**Problem statement**
Retype the listing that follows, leaving nothing out.

-- Dataset section follows --

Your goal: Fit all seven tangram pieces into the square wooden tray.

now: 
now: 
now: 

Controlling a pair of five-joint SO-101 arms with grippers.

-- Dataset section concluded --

**Your solution**
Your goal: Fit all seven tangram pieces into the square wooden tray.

now: 
now: 
now: 

Controlling a pair of five-joint SO-101 arms with grippers.

There is no more to this exercise.